Assignment
Go through the listing beneath and show each line containing the string "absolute".

Information shown

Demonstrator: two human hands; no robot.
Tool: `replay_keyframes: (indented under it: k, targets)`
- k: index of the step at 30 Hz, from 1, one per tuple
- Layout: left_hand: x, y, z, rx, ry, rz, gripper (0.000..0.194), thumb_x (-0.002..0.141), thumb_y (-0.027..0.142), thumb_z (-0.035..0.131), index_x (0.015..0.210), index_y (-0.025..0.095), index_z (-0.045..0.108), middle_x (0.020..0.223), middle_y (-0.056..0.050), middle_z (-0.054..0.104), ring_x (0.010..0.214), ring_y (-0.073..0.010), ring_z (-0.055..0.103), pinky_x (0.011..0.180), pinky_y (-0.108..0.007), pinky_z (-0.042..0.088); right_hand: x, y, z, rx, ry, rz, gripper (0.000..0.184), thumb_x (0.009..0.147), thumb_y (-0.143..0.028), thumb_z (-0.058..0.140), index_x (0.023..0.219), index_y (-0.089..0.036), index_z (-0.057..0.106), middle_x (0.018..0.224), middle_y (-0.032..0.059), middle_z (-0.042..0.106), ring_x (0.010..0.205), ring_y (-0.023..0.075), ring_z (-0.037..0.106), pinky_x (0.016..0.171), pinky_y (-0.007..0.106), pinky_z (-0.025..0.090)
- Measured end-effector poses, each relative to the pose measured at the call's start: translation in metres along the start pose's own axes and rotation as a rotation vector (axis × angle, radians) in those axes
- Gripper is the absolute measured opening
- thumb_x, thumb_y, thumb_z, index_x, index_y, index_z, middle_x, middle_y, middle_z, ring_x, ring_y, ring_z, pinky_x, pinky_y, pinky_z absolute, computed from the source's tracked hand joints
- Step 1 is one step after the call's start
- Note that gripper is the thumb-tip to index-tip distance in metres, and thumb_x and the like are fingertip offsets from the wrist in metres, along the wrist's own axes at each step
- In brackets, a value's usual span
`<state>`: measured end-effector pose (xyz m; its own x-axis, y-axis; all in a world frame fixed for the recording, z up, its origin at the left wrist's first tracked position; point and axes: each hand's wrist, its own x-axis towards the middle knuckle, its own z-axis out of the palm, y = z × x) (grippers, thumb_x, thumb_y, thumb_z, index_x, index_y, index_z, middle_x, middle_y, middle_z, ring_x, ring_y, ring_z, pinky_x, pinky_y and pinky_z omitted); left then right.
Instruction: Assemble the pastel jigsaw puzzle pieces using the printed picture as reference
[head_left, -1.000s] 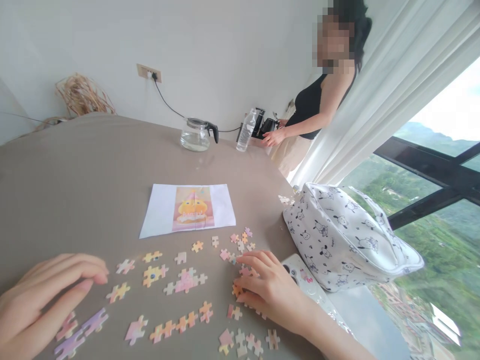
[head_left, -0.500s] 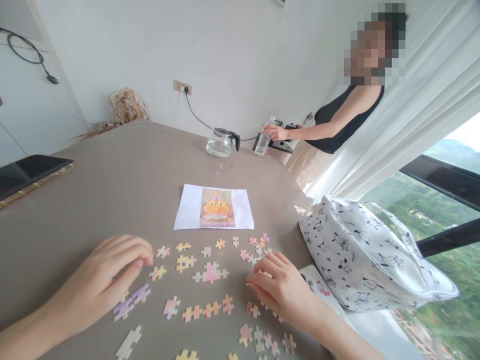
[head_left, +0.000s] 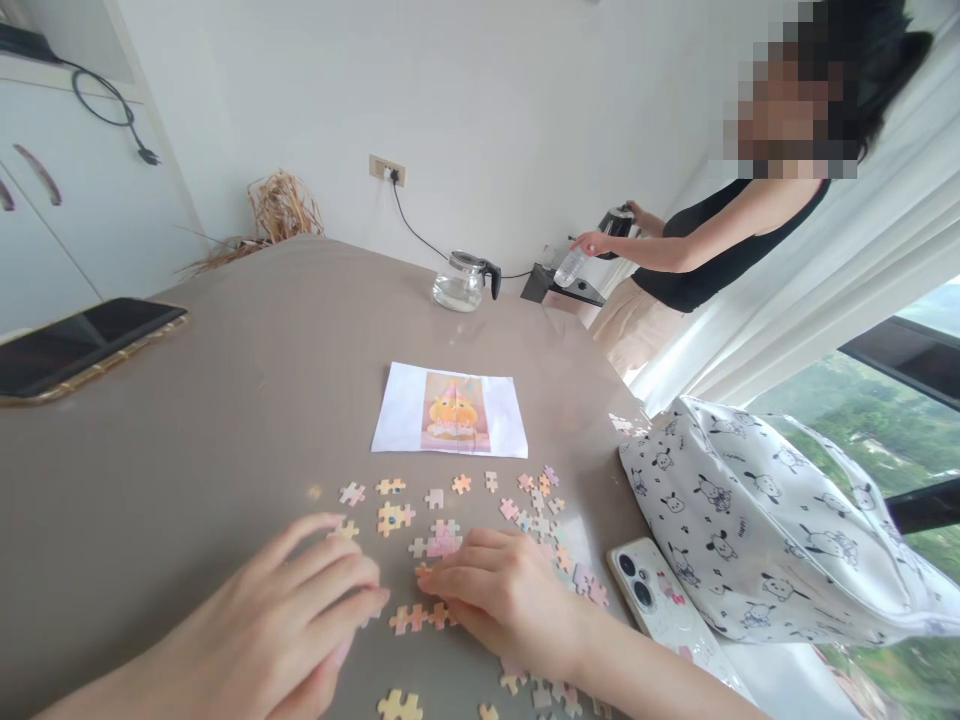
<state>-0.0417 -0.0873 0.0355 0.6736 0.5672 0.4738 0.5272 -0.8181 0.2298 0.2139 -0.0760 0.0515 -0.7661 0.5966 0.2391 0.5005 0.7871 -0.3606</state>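
My right hand [head_left: 506, 590] is over the middle of the puzzle pieces, fingers bent together. A small orange-pink puzzle piece [head_left: 424, 571] shows at its fingertips. Just below lies a short row of joined orange-pink pieces [head_left: 409, 619], its right end covered by that hand. A joined pink cluster [head_left: 442, 540] is partly hidden behind the fingers. My left hand [head_left: 315, 610] hovers low at the left, its fingers curved and apart, covering some pieces. Beyond the pieces lies a white sheet [head_left: 397, 410] with a printed yellow cartoon picture [head_left: 454, 410].
Loose pieces [head_left: 540, 520] lie at the right, near a white phone [head_left: 660, 590] and a white patterned bag [head_left: 750, 510]. A dark phone [head_left: 90, 340] rests at left. A glass pot [head_left: 459, 285] stands at the back. Another person [head_left: 697, 245] holds a bottle [head_left: 571, 266] and a dark kettle [head_left: 613, 225].
My right hand has moved left over the orange-pink row. My left hand has come nearer and to the right. The view has shifted left; the other person has lifted a kettle.
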Motion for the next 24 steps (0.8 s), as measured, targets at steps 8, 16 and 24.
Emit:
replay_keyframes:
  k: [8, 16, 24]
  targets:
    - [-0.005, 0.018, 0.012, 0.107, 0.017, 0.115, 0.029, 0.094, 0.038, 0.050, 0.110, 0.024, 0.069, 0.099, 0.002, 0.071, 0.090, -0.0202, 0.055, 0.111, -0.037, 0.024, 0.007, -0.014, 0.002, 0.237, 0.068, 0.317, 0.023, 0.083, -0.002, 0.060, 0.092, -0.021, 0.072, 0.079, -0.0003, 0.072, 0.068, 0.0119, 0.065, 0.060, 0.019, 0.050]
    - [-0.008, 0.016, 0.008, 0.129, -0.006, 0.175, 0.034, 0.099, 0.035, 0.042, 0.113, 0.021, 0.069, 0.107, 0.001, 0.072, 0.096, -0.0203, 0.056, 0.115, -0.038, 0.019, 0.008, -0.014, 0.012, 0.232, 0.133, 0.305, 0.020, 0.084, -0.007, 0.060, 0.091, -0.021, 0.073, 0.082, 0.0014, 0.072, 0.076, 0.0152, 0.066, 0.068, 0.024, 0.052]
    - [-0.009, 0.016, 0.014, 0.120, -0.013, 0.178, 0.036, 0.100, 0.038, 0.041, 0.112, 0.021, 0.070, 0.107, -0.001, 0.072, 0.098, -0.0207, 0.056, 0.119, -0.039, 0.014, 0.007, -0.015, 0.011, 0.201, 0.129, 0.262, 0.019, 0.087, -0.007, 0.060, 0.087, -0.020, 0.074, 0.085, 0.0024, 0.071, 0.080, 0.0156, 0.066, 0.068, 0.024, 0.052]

Worked solution
- Gripper is the absolute measured opening
- thumb_x, thumb_y, thumb_z, index_x, index_y, index_z, middle_x, middle_y, middle_z, ring_x, ring_y, ring_z, pinky_x, pinky_y, pinky_z absolute, computed from the source's tracked hand joints

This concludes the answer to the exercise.